When State Space Models Learned to See Globally 👓

If you have been following deep learning trends, you may have noticed the hype surrounding Mamba. It is being promoted as a potential successor to Transformers, providing linear time complexity instead of the troublesome quadratic attention mechanism. But here’s the thing: when it comes to computer vision, pure Mamba models have been struggling to keep up with Transformers and even hybrid CNN-Transformer architectures.

Today, we’ll go through a paper (MambaVision: A Hybrid Mamba-Transformer Vision Backbone by Hatamizadeh and Kautz) that might just change that narrative.

MambaVision introduces the first successful hybrid Mamba-Transformer architecture designed explicitly for vision tasks, and it absolutely crushes the competition in terms of both accuracy and throughput on ImageNet-1K.

Let’s see how the researchers pulled it off!

The Transformer Dilemma

Let’s set the stage. Transformers have been the go-to architecture for pretty much everything: natural language processing, computer vision, speech processing, you name it. The attention mechanism is incredibly powerful because it can capture long-range dependencies in data.

If you haven’t worked with Transformers before, here’s the 30-second explanation of attention: it’s a mechanism that computes relationships between all parts of an input simultaneously. For each element (word, image patch, whatever), attention calculates how relevant every other element is, then uses those relevance scores to create a weighted combination of information. Every element can directly connect to every other element in one shot. That’s why attention excels at long-range dependencies. A pixel in the top-left corner can directly interact with a pixel in the bottom-right corner without going through a chain of intermediate steps.

But there’s a catch. The attention mechanism has quadratic complexity with respect to sequence length. For an input sequence of length n, the attention computation is:

$$Attention(Q,K,V) = Softmax\left(\frac{QK^T}{\sqrt{d_h}}\right)V$$

where $Q$, $K$, and $V$ are the query, key, and value matrices, and $d_h$ is the number of attention heads. The $QK^t$ operation requires $O\left(n^2\right)$ computations, which gets expensive real quick for high resolution images.

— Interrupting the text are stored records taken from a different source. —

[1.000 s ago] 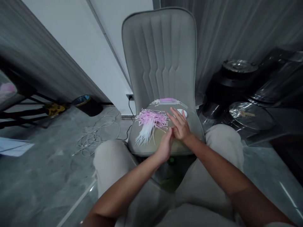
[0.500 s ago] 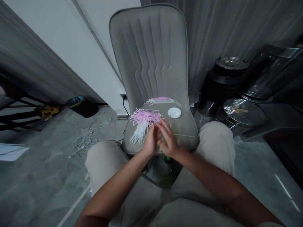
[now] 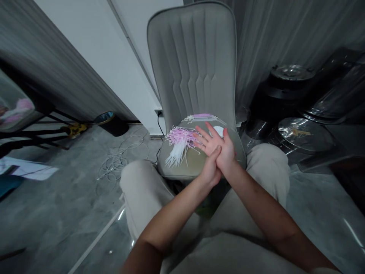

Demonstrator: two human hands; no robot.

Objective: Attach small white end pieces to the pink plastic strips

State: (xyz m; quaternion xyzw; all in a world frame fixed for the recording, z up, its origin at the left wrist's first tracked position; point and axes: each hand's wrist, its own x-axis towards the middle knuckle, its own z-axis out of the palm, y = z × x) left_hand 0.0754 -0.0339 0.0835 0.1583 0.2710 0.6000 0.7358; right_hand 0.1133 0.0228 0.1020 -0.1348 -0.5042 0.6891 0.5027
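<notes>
My left hand (image 3: 210,169) is closed around the heel of my right hand (image 3: 225,152), its thumb pressed on the palm. The right hand is turned palm up with fingers spread, holding nothing. Both are above the front of a grey chair seat (image 3: 194,172). Left of the right fingertips lies a fanned bundle of thin pink and white strips (image 3: 179,142) with small knobbed ends. A smaller row of pink and white strips (image 3: 203,116) sits at the back of the seat. Partly hidden behind the right hand is a white round dish (image 3: 216,131).
My knees flank the chair. Coiled pale cable (image 3: 114,163) lies on the floor at left, near a black bin (image 3: 111,123). On the right stand a black container with a metal lid (image 3: 292,72) and a round clear-covered item (image 3: 295,131).
My hands were together, fingers bent, near the bundle. The right hand has turned palm up and spread, and the left has taken hold of it. The view has shifted left.
</notes>
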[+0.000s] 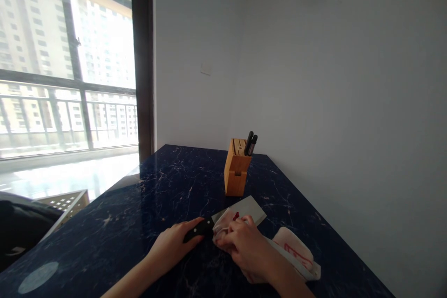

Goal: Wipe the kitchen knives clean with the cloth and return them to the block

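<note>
Head view: I observe 1 container, a wooden knife block (237, 167), upright on the dark blue marbled table (164, 186). Contents: 2 black handles (250, 144), both at the right side of its slotted top. Other slots in the top show no handle.

Orientation: the cleaver (253, 209) lies on a diagonal in front of the block. Its long axis runs from the black handle at near left to the broad blade end at far right. The blade end is near the base of the block. I cannot tell which edge is the cutting edge.

Left hand (176, 242): grasping the cleaver handle, with the thumb on the near side. Right hand (246, 242): grasping a bunched part of the white cloth (295, 249) against the blade. The cloth covers the blade portion beside the handle; its remainder extends under the right forearm to the table at the right and bears red markings.

Count: 1 cleaver, 1 cloth, 1 block, 2 hands. Additional items: 1 pale oval patch (38, 277) at the near left of the table, 1 light perforated panel (68, 202) beyond the left table edge, and 1 wall plate (206, 68).
</note>
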The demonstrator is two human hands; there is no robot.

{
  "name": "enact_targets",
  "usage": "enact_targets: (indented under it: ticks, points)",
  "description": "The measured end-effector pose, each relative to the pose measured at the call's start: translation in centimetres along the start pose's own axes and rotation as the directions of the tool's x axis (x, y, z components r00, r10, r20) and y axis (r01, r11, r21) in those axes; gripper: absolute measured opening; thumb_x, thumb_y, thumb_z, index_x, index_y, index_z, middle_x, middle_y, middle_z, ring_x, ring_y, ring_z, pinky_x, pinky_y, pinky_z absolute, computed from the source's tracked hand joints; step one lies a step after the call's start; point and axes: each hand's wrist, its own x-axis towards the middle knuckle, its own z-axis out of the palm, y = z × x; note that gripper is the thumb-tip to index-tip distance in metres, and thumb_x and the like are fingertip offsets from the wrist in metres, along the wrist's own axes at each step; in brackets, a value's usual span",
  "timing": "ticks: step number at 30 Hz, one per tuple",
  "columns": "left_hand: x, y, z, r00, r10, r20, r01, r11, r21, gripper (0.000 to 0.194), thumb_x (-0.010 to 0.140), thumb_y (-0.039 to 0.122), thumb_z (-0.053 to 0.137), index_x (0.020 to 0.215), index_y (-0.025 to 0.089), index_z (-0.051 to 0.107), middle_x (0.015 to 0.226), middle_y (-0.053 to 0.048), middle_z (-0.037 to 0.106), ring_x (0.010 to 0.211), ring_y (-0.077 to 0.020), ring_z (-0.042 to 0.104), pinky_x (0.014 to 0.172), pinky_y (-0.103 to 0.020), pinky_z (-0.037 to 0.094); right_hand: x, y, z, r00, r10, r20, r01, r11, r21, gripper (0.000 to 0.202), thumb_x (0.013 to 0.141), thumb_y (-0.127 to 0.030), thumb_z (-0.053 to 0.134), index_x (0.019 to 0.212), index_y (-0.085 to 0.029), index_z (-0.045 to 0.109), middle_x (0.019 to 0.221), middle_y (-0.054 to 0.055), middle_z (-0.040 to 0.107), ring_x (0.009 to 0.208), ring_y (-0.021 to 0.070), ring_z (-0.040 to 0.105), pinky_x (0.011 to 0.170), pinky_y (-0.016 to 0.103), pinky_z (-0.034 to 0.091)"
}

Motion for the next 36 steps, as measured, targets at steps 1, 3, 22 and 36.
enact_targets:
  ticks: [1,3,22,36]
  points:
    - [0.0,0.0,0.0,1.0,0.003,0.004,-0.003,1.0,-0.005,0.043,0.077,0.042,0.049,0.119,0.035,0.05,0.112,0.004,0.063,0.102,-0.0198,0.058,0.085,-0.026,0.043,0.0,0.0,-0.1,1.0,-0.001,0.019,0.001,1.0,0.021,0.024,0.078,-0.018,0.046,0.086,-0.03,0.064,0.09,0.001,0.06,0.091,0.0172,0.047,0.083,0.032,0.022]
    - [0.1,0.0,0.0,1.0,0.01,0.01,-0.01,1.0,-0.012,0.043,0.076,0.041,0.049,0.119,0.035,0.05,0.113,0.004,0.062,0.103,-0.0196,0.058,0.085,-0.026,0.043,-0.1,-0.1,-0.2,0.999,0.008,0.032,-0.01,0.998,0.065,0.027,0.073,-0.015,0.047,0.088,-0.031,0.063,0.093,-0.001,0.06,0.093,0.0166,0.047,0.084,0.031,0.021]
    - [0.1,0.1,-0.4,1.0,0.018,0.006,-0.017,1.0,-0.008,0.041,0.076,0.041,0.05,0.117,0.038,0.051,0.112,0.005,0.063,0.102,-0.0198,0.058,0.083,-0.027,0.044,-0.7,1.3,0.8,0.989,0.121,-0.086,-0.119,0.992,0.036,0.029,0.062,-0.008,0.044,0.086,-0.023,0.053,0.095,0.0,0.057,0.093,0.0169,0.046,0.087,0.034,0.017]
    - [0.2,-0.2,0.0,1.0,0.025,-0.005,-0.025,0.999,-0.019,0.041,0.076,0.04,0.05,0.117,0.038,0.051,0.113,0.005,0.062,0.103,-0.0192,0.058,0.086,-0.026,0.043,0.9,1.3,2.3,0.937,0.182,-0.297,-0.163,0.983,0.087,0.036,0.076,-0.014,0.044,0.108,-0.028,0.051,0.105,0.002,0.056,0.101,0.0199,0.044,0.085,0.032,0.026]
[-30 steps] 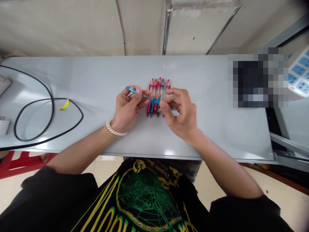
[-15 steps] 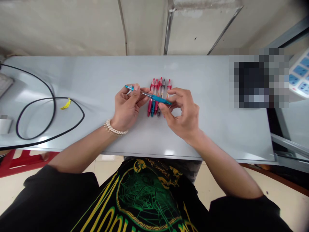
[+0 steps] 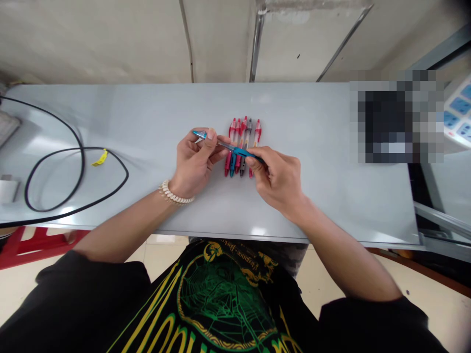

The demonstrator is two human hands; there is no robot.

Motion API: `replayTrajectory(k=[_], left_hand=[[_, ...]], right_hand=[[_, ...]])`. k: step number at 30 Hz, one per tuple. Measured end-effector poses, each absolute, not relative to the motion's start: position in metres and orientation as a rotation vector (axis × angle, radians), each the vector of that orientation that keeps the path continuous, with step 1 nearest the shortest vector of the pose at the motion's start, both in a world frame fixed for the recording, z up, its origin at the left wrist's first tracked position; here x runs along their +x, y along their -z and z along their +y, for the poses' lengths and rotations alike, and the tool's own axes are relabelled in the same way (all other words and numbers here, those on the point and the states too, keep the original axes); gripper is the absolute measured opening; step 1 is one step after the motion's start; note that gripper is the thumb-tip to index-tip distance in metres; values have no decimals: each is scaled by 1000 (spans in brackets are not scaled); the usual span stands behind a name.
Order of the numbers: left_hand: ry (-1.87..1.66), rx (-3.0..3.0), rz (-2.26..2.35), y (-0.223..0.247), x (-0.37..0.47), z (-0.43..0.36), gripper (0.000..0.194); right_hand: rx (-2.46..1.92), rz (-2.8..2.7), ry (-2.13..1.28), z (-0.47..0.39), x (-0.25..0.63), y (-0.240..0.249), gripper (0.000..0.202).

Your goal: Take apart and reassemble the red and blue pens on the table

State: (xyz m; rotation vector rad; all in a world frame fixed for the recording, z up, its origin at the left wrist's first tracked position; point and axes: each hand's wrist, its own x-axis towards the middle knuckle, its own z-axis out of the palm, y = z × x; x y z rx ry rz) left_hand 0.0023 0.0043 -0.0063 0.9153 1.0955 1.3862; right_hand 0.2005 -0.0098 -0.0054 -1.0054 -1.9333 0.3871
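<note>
A blue pen [image 3: 241, 152] with a clear barrel slants between my two hands above the table. My left hand [image 3: 196, 154] is closed on its clear end, thumb on top, the light blue tip poking out to the left. My right hand [image 3: 277, 176] pinches the solid blue end between thumb and fingers and hides the end of it. Behind and below the held pen, several pens [image 3: 257, 130] lie side by side on the table, with red, blue and grey parts. The held pen and my hands cover parts of them.
On the left of the grey-white table [image 3: 154, 108] a black cable [image 3: 127, 171] lies in a loop, with a yellow tag [image 3: 100, 158] on it. A white adapter [image 3: 8, 190] sits at the left edge. A blurred-out dark object [image 3: 384, 127] stands at the right end. A wall runs behind.
My right hand's fingers have closed in on the blue end of the pen, from a looser, more open hold. The left hand has stayed nearly still on the other end.
</note>
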Motion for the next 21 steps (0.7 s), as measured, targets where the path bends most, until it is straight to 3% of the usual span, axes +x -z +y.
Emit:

Enter Mamba, the Linear Time Alternative

Mamba came along and said, “Hey, what if we use State Space Models (SSMs) instead?” SSMs can process sequences in linear time, which sounds amazing. But translating this to vision tasks? That’s where things get tricky.

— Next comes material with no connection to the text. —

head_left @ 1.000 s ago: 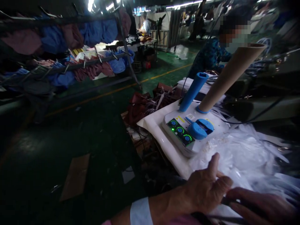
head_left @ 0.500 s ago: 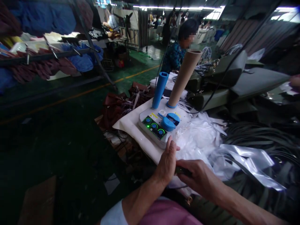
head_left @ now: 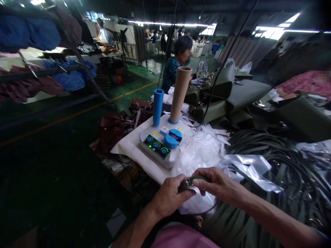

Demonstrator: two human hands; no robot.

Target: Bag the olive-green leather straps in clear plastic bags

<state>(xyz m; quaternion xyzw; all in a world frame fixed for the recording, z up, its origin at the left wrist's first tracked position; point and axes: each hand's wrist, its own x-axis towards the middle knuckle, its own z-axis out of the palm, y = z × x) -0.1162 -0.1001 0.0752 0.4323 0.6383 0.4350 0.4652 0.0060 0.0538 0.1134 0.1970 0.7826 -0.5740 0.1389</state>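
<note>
A coiled dark green strap (head_left: pixel 188 183) is between my two hands, low in front of me; a small shiny spot shows on it. My left hand (head_left: pixel 169 193) grips its left side with the thumb on top. My right hand (head_left: pixel 216 182) pinches the other side, its fingers curled over the top. Just behind the hands lies a heap of clear plastic bags (head_left: pixel 204 151). Beyond the left hand stands a pale machine (head_left: pixel 144 146) with lit green dials, a blue tape head (head_left: pixel 172 138), a blue post (head_left: pixel 158 107) and a cardboard tube (head_left: pixel 181 93).
Many dark green straps (head_left: pixel 287 172) are piled at the right, with a shiny plastic strip (head_left: pixel 248 168) over them. Green bags (head_left: pixel 240 93) lie behind. A co-worker (head_left: pixel 172 69) sits beyond the machine, another person (head_left: pixel 302 84) at far right. Brown items (head_left: pixel 111 127) lie left of the machine.
My left hand has gone from stretched fingers beside the strap to gripping it. The strap now sits between both hands. The view has turned right, shifting the machine leftward.
</note>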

Here’s why pure Mamba struggles with vision.

1. Sequential Processing Isn’t Natural for Images

Text is sequential. Images aren’t. Word order changes meaning. “Dog bites man” isn’t the same as “man bites dog.” Pixel order is arbitrary. Images are about spatial relationships, not sequential ones.

2. Limited Global Context

Mamba looks at images sequentially, which is fundamentally at odds with how vision actually works. You need to see everything at once to understand spatial relationships. Mamba can’t do that in one shot.

Models like Vision Mamba (Vim) tried to fix this with bidirectional SSMs, but that introduced significant latency and training challenges. The result? Transformers and CNN-based backbones still outperformed Mamba-based models on most vision benchmarks.

The MambaVision Solution

The researchers behind MambaVision took a step back and asked: What if we don’t have to choose between Mamba and Transformers? What if we strategically combine both?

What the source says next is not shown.